It never fails. Once in a while I have a client that paid top dollar to have another designer kick out their corporate identity package, only to find that the files were made in Photoshop.
Why is this bad? Take that PSD (Photoshop Document) to a T-Shirt printer, or a Business card printer and you may find out the following. Photoshop makes what designers call “Raster” files. Raster files are pictures that are made up of many tiny dots (or pixels) that when seen from far away make up a picture. Photography for example is “Raster”.
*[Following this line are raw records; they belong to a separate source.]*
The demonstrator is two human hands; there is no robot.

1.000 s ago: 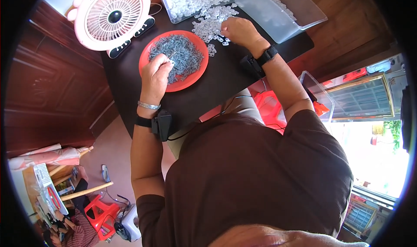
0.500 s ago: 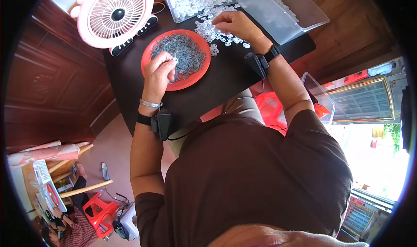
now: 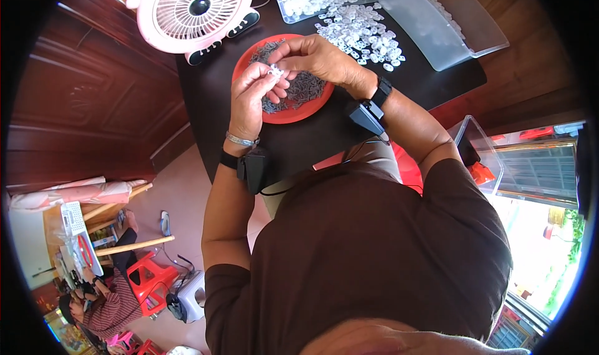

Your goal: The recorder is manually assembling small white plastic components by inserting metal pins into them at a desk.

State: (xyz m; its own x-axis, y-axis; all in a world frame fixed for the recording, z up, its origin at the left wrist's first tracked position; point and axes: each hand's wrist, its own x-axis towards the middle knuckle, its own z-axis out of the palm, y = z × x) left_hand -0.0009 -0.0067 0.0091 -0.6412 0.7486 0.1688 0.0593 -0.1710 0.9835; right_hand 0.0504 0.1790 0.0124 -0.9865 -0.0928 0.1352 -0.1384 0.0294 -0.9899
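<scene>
Two bare hands meet over a round red plate in the head view, the left hand pinching a small white piece between thumb and fingers, and the right hand reaching across from its own side with thumb and fingertips drawn narrow at that same piece. Whether the right hand grips something of its own is too small to tell. Right below both hands, grey pegs cover the middle of the plate, which rests on a dark bench. Just beyond the right hand and off to its right, a loose pile of white clips lies on the bench, spilling toward the right wrist. Farther out past that pile is a clear bin heaped with similar clips, and to the right of the right hand sits a translucent tub with more of them along its far side. Beyond the left hand, near the bench's edge, a pink fan stands on black shoe-shaped feet. Behind the left hand, its wrist wears a silver bracelet and a strapped black box; the right wrist carries a similar black device. Well behind the left hand, a person in a striped top is beside a red stool.
</scene>
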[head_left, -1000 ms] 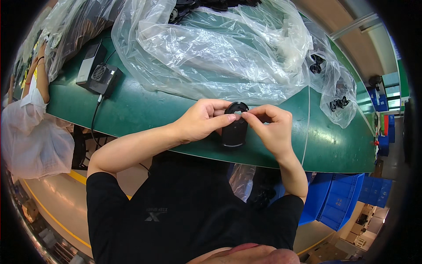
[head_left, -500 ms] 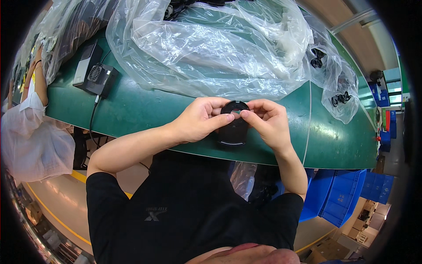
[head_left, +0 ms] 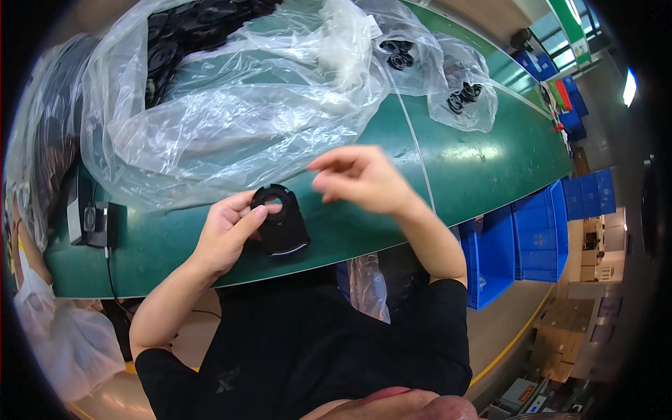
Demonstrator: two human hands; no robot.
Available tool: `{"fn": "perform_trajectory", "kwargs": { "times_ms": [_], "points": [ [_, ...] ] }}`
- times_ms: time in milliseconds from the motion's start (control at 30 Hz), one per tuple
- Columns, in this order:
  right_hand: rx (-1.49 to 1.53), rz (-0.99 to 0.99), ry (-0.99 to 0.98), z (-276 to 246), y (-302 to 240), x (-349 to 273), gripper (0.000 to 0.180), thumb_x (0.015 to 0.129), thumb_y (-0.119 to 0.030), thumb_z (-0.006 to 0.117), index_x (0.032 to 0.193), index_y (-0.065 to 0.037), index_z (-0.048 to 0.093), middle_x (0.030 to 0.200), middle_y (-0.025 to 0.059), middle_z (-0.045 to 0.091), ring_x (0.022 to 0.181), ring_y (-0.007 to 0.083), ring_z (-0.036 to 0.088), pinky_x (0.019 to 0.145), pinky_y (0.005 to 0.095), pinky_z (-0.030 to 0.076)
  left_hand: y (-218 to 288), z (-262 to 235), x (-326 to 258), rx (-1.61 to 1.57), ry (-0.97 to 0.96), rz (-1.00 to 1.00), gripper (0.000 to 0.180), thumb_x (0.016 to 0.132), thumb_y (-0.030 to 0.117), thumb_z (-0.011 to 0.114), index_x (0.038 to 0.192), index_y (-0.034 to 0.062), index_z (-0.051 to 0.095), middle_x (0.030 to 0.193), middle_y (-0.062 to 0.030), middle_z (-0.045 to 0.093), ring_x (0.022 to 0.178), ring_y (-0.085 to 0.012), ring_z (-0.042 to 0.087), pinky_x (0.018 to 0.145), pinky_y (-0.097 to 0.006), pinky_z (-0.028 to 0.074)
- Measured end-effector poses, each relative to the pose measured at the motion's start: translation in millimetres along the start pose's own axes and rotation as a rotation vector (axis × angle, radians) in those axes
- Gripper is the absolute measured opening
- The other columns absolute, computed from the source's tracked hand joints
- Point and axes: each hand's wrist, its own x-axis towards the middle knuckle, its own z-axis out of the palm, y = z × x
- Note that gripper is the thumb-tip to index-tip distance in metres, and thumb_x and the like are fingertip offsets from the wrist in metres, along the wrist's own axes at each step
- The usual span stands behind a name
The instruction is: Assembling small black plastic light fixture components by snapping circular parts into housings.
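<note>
My left hand (head_left: 227, 231) grips a flat black plastic part (head_left: 285, 234) by its left side, near the table's front edge. The part has a rounded end with a round hole through it and a pale line along its lower end; the thumb rests beside the hole. Off to the right and a little higher, my right hand (head_left: 364, 180) is in the air over the table, apart from the part. Its thumb and fingers are loosely bent and spaced, with nothing seen between them.
A large clear plastic bag (head_left: 210, 140) with black parts covers the table's (head_left: 364, 224) far side. Two smaller bags with black pieces (head_left: 463, 98) lie far right. A black box-shaped device (head_left: 94, 222) with a cable stands left, near another person's arm (head_left: 31, 245). Blue bins (head_left: 539, 238) stand beyond the right edge.
My right hand has let go of the black part and moved away to the right. My left hand still holds it. The whole view has turned toward the right.
</note>
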Motion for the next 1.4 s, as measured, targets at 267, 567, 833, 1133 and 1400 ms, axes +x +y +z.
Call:
{"fn": "perform_trajectory", "kwargs": {
  "times_ms": [267,567,833,1133,1400],
  "points": [
    [-0.903,-0.066,1.231,-281.8,39.7,-6.1,0.023,0.072,-0.02,0.071,0.087,-0.002,0.069,0.075,0.009,0.068,0.064,0.0156,0.064,0.064,0.0275,0.05,1.0,6.9,2.8,-0.074,-0.012,-0.039,0.032,0.09,0.019,0.056,0.116,0.0003,0.054,0.1,-0.0041,0.063,0.085,-0.0082,0.059,0.067,-0.022,0.046],
    [-1.115,0.43,1.182,-310.2,67.5,10.9,0.03,0.071,-0.035,0.072,0.089,-0.011,0.07,0.094,0.0124,0.066,0.091,0.0296,0.062,0.079,0.0399,0.049,4.8,4.7,2.7,-0.073,0.055,-0.049,0.032,0.09,0.018,0.055,0.116,0.0002,0.054,0.102,-0.0054,0.063,0.087,-0.0104,0.06,0.068,-0.024,0.047],
    [-1.201,0.062,1.093,-325.2,80.6,2.5,0.026,0.073,-0.025,0.07,0.091,-0.006,0.067,0.082,0.013,0.067,0.077,0.0277,0.064,0.07,0.0358,0.05,3.3,5.0,4.3,-0.075,0.035,-0.056,0.03,0.09,0.017,0.055,0.115,0.0001,0.054,0.101,-0.005,0.063,0.086,-0.0104,0.06,0.068,-0.024,0.048],
    [-1.249,0.102,1.112,-322.6,78.9,-0.4,0.021,0.071,-0.02,0.072,0.083,-0.003,0.068,0.074,0.0139,0.066,0.07,0.0263,0.065,0.069,0.0333,0.05,3.7,3.5,1.7,-0.081,0.029,-0.044,0.029,0.091,0.017,0.054,0.114,-0.0003,0.055,0.099,-0.0048,0.063,0.084,-0.0095,0.06,0.068,-0.024,0.049],
    [-1.167,-0.152,1.127,-319.8,82.8,1.7,0.016,0.076,-0.007,0.063,0.092,-0.004,0.065,0.081,0.014,0.066,0.074,0.0257,0.064,0.069,0.0334,0.049,4.4,3.5,-0.3,-0.086,0.043,-0.049,0.028,0.09,0.017,0.055,0.113,-0.0001,0.056,0.097,-0.0038,0.064,0.082,-0.0082,0.06,0.067,-0.022,0.047]
  ]
}}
Why is making a logo in a raster format bad? Think of how many promo items, billboards and advertisements you may want to do with your new corporate identity. Baseball caps, T-Shirts and Business cards. They all vary in size. With raster files, if you scale the original size of the picture too big, then it gets grainy, or blotchy. Meaning you would have to build a logo roughly 20 feet wide in Photoshop, on the off chance that you may one day want to put said logo on a billboard. Who want’s to do that?
So How do I build a logo that can scale 500 feet wide and not lose quality? The answer is “Vector” graphics. Unlike raster graphics, vector files can scale and shrink on an infinite scale and still be as crisp as it ever will be. Instead of pixels, vector art uses plotted points to graph out the logo. Enter “Adobe Illustrator”. An Adobe quality product that is literally “Vector” in nature. Yes, this program was actually built for the purpose of logo design!
Designing a logo doesn’t have to be rocket science, but the output format could make or brake your company. I leave you with this thought. A raster file usually uses 4 colors to print with. A vector file uses as many or less as you want.
Long story short, a Photoshop logo could cost 4 TIMES MORE to print than it’s 1 color Vector counterpart.